Kelly Swails said...

Excellent post, Sean.

Kelly McCullough said...

Nice post. I think this really gets at both sides of the problem of critique. I know that I'm one of the writers that had some things to say about the book in terms of some aspects of the structure making it harder to find a publisher and that in turn that made it a more difficult process for you to get here and that's really the last thing in the world that I wanted to result from those comments. For that, mea culpa.

As I noted earlier today on facebook I find that the longer I do this, the less willing I am to give advice because I see how much even the best intentioned advice can drive a wedge between the writer and what they need a given piece to be to make it work for them. I also find myself ever more willing to either say "no, that's not going to work for what I want to do with this" or to try to capture the sense of a piece of critique rather than the specifics of it.

I sometimes think that the second biggest bar to publication for many of the writers who are going to be published eventually is the lack of confidence in handling a thing in the way they feel it needs to be handled. The biggest, of course, is generally the lack of sufficient practice to have the skills to do the thing.

The next tier of the problem is that it's really hard to get to the place where you have the necessary skills without going through a lot of writing and critique. And further, you simultaneously have to learn to ignore some critique while still retaining a certain level of critiquibility if you don't want to want to end up being the writer about whom everyone says "oh yeah, they used to be good before they got too big to be edited."

Learning how to take critique and bend just enough to let it teach rather than stifle is a tough trick and I don't think there is any way for a person to help someone else get there. Likewise, it can be very hard to find the right balance between pointing out real issues in a piece and making sure that you remember and convey that there are a thousand ways and one to write a novel and that every one of them is potentially right.

Jonna said...

Thanks for sharing, Sean!

Douglas Hulick said...

Good post, Sean.

You're right, it's all about belief: both in terms of standing up for your work, but also believing in yourself enough to be able to judge what works, what doesn't, and what makes it better. Developing that ear, however, can be tough.

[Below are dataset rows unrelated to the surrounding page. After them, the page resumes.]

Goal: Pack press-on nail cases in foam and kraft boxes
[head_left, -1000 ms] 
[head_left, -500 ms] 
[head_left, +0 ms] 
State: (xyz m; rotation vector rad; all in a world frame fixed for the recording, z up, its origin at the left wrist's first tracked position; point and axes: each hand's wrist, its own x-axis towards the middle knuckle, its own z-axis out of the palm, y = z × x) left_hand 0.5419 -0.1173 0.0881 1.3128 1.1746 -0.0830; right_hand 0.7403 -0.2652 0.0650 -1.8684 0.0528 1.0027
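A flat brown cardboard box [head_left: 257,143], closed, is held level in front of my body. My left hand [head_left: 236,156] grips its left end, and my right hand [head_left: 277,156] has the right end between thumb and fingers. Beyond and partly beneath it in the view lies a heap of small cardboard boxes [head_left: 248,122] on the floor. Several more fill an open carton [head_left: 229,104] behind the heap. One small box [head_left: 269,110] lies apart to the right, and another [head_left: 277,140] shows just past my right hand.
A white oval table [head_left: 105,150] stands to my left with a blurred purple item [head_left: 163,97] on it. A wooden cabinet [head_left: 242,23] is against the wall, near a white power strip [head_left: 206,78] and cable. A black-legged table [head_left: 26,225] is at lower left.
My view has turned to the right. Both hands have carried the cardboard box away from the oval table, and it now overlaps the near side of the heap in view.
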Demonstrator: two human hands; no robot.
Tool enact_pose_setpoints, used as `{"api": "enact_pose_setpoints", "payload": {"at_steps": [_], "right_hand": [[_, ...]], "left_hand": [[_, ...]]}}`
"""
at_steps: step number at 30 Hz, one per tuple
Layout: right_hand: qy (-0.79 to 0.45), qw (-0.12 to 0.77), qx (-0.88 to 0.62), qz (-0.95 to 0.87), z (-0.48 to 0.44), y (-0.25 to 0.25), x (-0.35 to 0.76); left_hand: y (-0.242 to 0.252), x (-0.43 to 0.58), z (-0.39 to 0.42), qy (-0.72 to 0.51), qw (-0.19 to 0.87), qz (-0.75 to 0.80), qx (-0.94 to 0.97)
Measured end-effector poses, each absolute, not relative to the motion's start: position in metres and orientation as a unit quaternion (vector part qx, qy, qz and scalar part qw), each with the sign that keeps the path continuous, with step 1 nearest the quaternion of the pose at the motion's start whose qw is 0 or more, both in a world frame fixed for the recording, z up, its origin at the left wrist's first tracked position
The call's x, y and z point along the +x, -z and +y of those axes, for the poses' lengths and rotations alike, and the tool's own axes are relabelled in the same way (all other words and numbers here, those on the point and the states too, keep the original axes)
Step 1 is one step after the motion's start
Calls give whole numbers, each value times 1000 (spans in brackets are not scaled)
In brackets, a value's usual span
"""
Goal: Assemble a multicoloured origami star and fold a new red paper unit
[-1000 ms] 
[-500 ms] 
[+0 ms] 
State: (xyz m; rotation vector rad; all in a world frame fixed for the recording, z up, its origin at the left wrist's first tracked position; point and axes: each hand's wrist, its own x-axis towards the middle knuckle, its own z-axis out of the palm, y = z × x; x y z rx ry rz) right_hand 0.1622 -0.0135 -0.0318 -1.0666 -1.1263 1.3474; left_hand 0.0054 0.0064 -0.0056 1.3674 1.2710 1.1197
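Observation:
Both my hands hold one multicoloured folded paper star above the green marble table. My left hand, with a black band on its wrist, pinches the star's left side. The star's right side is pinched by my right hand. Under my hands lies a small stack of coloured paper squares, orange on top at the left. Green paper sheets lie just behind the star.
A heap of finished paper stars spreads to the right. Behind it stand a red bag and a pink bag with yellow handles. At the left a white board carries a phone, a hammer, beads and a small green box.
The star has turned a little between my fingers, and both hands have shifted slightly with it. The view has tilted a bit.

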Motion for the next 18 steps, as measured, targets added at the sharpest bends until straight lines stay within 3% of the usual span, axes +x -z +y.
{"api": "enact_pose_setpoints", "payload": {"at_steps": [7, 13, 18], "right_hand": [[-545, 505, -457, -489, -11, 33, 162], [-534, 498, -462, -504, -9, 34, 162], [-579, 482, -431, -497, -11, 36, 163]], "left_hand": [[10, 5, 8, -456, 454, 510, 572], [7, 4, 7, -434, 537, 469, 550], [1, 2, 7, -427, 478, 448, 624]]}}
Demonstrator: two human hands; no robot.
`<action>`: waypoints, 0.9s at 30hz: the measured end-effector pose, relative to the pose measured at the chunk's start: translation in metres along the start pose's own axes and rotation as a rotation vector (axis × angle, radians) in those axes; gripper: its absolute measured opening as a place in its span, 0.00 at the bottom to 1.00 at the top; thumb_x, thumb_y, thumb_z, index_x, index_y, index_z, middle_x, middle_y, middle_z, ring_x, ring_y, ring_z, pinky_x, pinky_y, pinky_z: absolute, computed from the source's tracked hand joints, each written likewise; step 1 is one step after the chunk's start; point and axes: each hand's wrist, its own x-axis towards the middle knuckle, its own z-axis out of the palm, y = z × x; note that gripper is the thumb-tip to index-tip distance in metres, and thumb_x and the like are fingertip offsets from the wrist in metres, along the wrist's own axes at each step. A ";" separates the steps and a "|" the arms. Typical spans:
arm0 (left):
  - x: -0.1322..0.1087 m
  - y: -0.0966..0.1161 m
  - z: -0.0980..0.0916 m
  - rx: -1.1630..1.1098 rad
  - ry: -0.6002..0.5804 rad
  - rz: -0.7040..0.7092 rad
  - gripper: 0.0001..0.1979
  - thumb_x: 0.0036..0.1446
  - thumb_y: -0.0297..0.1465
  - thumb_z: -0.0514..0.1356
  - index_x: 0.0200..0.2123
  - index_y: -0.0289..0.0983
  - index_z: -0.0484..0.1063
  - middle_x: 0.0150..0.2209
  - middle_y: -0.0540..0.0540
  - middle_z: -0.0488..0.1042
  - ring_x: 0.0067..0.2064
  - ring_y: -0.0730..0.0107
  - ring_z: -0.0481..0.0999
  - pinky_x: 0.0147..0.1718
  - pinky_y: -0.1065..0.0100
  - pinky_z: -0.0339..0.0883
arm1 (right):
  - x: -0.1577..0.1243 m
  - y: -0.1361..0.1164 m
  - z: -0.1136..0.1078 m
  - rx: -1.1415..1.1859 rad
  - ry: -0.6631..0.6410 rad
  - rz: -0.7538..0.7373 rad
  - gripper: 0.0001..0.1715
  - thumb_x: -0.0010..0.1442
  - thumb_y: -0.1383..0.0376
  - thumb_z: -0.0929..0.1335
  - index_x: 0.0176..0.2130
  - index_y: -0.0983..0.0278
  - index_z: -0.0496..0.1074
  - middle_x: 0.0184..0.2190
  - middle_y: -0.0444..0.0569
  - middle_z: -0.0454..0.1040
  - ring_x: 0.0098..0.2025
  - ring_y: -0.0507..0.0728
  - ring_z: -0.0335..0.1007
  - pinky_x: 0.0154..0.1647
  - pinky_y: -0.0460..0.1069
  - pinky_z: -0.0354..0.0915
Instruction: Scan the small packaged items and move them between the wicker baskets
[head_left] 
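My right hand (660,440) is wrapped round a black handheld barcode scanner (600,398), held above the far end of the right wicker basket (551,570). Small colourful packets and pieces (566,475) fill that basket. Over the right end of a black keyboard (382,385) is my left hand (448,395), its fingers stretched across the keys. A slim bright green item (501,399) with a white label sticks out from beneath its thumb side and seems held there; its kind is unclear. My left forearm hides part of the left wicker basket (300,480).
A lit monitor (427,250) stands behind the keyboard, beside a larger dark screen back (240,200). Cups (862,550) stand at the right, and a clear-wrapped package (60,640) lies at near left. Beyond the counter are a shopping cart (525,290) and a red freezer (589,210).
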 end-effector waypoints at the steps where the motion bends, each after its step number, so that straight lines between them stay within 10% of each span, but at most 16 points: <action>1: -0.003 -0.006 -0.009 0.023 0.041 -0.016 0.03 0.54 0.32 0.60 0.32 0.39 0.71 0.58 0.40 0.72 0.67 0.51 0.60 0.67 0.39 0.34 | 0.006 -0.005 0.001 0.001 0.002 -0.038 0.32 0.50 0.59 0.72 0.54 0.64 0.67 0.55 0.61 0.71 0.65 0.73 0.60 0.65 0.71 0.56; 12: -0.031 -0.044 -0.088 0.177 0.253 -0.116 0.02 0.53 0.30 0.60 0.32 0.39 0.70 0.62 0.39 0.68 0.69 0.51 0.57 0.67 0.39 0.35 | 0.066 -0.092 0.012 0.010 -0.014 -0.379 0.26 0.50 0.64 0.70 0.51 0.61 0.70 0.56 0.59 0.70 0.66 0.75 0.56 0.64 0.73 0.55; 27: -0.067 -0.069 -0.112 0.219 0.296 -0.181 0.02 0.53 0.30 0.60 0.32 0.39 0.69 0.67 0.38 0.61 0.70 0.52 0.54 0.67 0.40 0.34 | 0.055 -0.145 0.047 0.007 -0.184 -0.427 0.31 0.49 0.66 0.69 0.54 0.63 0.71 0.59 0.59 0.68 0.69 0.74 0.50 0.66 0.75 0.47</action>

Interestingly enough, I had someone ask me today at the con if I ever thought I wasn't good enough to be published. I didn't even hestitate when I said, "No, never." Cocky? Absolutely. But you need to believe in yourself and your writing that hard. You can have all the support in the world, but when it comes right down to it, it's you and the page at the end of the day, and the page isn't going to make it easier for you. You write the best you can now, and tomorrow, and the next day, and over time, your best becomes better. And eventually, everyone else sees what you already knew: that you're a damn good writer, and of course your stories kick ass. It just took a while for the words on the page to catch up to your ego. :)

I'm sorry to hear it got so hard for you, but am glad you are getting back to a point where you can do the work and enjoy the process again. You dream big when it comes to your books. That can be daunting; but it can also help you reach that much higher. I don't know if I could tackle some of the material you are attempting, and I for one am wanting you succeed at it so I can see how it's done.

jen@ywt said...

This has some powerful truths in it, thank you for sharing it out in public rather than in a closed group meeting.

Stephanie Zvan said...

Welcome back, Sean, in multiple senses.